The attribution in itself raises problems, in that since the Bible refers to Ur-Kasdim, translated as “Ur of the Chaldees,” it is the basis for accusing Genesis of anachronism, as the Chaldeans only migrated to, and came to rule, Ur many centuries after Abraham’s likely life in the 19th-18th centuries BC.
That is scarcely a serious problem, in that updating place-names to make sense to later readers has always been common. Yet there are other candidates for Abram’s Ur, some of which had ancient traditions amongst Jews, Christians and Muslims long before Leonard Woolley made his connection on no strong evidence. The text itself is a clue, for to specify “Ur Kasdim” may well suggest a distinction from the more famous city. As one writer points out, unqualified “London” signifies England’s capital to the whole world, but if the writer means “London, Ontario,” then he makes sure to add the qualifier.
In fact the Western-Semitic speaking Chaldeans came from the west, and might well have been around to designate cities in Abraham’s, or at least Moses’, time. Furthermore the Genesis Table of Nations indicates no migration of Abraham’s line from Shem that would account for their arrival at the shore of the Persian Gulf from the general area of Urartu, where the ark came to rest. On the face of it, they stayed put whilst the Babel crowd moved east into confusion.

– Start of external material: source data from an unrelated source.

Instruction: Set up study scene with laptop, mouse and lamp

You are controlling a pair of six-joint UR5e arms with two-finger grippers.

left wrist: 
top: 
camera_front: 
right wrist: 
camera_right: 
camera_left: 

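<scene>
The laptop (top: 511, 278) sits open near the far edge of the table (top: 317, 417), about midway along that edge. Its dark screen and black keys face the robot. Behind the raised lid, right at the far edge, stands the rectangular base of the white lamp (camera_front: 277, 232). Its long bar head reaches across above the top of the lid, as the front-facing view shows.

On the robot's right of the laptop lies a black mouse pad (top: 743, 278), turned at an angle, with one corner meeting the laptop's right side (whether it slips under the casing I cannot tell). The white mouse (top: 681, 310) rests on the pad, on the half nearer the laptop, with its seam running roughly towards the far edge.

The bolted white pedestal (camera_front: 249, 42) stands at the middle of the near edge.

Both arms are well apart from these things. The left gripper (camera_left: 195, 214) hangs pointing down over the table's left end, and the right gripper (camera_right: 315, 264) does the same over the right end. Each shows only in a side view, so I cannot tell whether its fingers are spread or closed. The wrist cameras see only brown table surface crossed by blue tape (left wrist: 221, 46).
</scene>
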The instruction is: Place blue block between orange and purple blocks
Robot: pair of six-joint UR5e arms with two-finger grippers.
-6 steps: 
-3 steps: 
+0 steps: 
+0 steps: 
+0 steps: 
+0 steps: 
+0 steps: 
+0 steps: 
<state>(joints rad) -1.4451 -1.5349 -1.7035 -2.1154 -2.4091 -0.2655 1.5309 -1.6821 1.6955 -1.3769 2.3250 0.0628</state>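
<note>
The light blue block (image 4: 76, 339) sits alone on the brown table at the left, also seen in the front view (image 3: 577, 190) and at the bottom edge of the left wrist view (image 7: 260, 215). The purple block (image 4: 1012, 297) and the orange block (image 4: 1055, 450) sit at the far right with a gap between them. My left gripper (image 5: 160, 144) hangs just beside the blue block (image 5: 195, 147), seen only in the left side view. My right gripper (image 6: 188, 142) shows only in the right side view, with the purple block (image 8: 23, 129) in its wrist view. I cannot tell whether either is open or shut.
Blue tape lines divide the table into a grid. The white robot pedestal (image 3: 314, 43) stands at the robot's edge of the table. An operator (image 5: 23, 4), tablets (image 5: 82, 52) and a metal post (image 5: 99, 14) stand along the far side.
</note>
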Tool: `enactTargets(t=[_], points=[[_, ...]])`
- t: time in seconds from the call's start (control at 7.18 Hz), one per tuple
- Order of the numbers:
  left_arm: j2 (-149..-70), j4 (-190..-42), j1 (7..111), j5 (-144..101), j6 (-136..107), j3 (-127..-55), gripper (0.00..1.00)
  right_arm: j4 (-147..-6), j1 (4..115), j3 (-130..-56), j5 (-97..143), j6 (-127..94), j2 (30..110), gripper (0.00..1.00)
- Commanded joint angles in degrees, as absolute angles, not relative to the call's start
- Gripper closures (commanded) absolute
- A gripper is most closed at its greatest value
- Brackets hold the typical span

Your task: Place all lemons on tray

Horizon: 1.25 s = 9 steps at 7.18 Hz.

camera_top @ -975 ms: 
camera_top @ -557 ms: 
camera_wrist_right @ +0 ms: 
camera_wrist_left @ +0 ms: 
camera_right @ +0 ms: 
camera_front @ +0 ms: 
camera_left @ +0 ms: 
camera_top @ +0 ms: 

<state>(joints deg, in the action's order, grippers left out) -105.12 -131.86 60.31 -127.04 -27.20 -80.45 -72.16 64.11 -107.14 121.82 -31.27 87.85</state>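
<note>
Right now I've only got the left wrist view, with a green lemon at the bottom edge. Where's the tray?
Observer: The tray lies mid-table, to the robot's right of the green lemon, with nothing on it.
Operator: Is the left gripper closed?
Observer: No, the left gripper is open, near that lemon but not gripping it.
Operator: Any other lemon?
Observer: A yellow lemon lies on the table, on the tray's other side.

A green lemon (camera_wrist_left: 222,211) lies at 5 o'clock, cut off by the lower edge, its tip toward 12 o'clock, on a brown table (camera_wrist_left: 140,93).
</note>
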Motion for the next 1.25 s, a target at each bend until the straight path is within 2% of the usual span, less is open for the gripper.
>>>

Interestingly the Christians native to upper Mesopotamia call themselves “Chaldeans.” Historically they occupied the city of Şanlıurfa, formerly called Edessa, and originally named “Urfa,” Şanlıurfa simply meaning “Urfa the Great.” There are strong traditions in that city that it is the birthplace of Abraham.
Such a setting would make much more sense of the biblical narrative, as following the death of his son Haran, Abram’s father Terah sets out for Canaan, but instead settles at Haran (still known as Harran today). This is on the obvious route they would have taken south, whereas Haran was well off the trade route they would have followed from Woolley’s Ur. Furthermore, another biblical text places Abraham’s birthplace as “north of the river (Euphrates),” which is true of Urfa, but not Ur, which was on its south bank.
Urfa appears to have developed into a city between 2500 and 2000BC. A little online searching shows a likely candidate for the original site at Kazane Hoyuk, a tell a few miles from modern Urfa.
What is more, a few cuneiform tablets have been found there, at least one from the approximate period of Abraham. This demonstrates that it is by no means impossible that a literate Abraham could have carried the ancient proto-history of Genesis 2-11 with him on his travels on clay tablets, thus preserving for us a version of that history possibly closer to the events than those found further east by archaeologists.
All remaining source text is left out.